### YOUR OBJECTIVE
Every line in the listing is to be echoed verbatim.

### COLLECTED MATERIAL
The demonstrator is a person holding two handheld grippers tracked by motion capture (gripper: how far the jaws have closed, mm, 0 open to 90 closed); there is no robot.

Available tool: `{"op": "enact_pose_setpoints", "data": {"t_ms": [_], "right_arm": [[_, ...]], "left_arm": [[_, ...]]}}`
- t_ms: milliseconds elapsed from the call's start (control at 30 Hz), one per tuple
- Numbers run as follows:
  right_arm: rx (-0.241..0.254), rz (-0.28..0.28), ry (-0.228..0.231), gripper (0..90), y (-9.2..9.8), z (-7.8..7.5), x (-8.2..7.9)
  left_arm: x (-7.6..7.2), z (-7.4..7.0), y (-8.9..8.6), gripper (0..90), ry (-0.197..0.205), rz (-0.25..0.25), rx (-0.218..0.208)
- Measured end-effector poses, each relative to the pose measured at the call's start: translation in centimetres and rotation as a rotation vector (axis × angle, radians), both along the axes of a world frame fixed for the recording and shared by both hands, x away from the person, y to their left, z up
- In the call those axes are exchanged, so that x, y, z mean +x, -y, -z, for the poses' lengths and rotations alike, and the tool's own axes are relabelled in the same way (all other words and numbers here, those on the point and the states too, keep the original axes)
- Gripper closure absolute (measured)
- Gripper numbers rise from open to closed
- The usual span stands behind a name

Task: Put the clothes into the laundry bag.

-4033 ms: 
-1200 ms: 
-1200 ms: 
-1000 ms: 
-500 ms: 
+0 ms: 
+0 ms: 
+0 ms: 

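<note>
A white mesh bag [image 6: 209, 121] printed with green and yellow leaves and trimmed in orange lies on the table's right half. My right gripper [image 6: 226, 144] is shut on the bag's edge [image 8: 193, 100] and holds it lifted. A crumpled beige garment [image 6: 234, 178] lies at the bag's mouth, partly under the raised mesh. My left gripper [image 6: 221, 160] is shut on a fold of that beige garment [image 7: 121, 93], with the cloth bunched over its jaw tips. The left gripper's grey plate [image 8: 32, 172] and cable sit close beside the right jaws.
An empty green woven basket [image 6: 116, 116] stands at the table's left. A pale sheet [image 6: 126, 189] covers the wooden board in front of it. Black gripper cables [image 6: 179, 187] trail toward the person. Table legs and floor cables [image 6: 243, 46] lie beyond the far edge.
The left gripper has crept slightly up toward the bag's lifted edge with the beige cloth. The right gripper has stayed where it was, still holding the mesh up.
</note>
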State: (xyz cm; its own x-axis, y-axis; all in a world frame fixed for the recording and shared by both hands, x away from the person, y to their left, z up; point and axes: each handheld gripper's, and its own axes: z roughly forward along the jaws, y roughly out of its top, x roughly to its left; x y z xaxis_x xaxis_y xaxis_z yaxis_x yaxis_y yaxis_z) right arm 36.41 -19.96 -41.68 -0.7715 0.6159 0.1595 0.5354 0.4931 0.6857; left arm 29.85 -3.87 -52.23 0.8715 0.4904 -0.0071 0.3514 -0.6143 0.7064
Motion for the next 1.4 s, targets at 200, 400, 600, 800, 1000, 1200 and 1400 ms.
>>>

### SOLUTION TO THIS TASK
The demonstrator is a person holding two handheld grippers tracked by motion capture (gripper: how far the jaws have closed, mm, 0 open to 90 closed); there is no robot.

Available tool: `{"op": "enact_pose_setpoints", "data": {"t_ms": [_], "right_arm": [[_, ...]], "left_arm": [[_, ...]]}}`
- t_ms: milliseconds elapsed from the call's start (control at 30 Hz), one per tuple
- Numbers run as follows:
  right_arm: rx (-0.241..0.254), rz (-0.28..0.28), ry (-0.228..0.231), gripper (0..90), y (-9.2..9.8), z (-7.8..7.5), x (-8.2..7.9)
  left_arm: x (-7.6..7.2), z (-7.4..7.0), y (-8.9..8.6), gripper (0..90), ry (-0.197..0.205), rz (-0.25..0.25), rx (-0.218..0.208)
- Measured end-effector poses, each relative to the pose measured at the call's start: translation in centimetres and rotation as a rotation vector (axis × angle, radians), both along the axes of a world frame fixed for the recording and shared by both hands, x away from the person, y to their left, z up
- In the call those axes are exchanged, so that x, y, z mean +x, -y, -z, for the poses' lengths and rotations alike, and the tool's own axes are relabelled in the same way (all other words and numbers here, those on the point and the states too, keep the original axes)
- Gripper closure absolute (measured)
- Gripper numbers rise from open to closed
- The usual span stands behind a name

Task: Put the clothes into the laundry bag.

-4033 ms: 
-1200 ms: 
-1200 ms: 
-1000 ms: 
-500 ms: 
+0 ms: 
+0 ms: 
+0 ms: 

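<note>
A white mesh bag [image 6: 209, 121] printed with green and yellow leaves and trimmed in orange lies on the table's right half. My right gripper [image 6: 226, 144] is shut on the bag's edge [image 8: 193, 100] and holds it lifted. A crumpled beige garment [image 6: 234, 178] lies at the bag's mouth, partly under the raised mesh. My left gripper [image 6: 221, 160] is shut on a fold of that beige garment [image 7: 121, 93], with the cloth bunched over its jaw tips. The left gripper's grey plate [image 8: 32, 172] and cable sit close beside the right jaws.
An empty green woven basket [image 6: 116, 116] stands at the table's left. A pale sheet [image 6: 126, 189] covers the wooden board in front of it. Black gripper cables [image 6: 179, 187] trail toward the person. Table legs and floor cables [image 6: 243, 46] lie beyond the far edge.
The left gripper has crept slightly up toward the bag's lifted edge with the beige cloth. The right gripper has stayed where it was, still holding the mesh up.
</note>
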State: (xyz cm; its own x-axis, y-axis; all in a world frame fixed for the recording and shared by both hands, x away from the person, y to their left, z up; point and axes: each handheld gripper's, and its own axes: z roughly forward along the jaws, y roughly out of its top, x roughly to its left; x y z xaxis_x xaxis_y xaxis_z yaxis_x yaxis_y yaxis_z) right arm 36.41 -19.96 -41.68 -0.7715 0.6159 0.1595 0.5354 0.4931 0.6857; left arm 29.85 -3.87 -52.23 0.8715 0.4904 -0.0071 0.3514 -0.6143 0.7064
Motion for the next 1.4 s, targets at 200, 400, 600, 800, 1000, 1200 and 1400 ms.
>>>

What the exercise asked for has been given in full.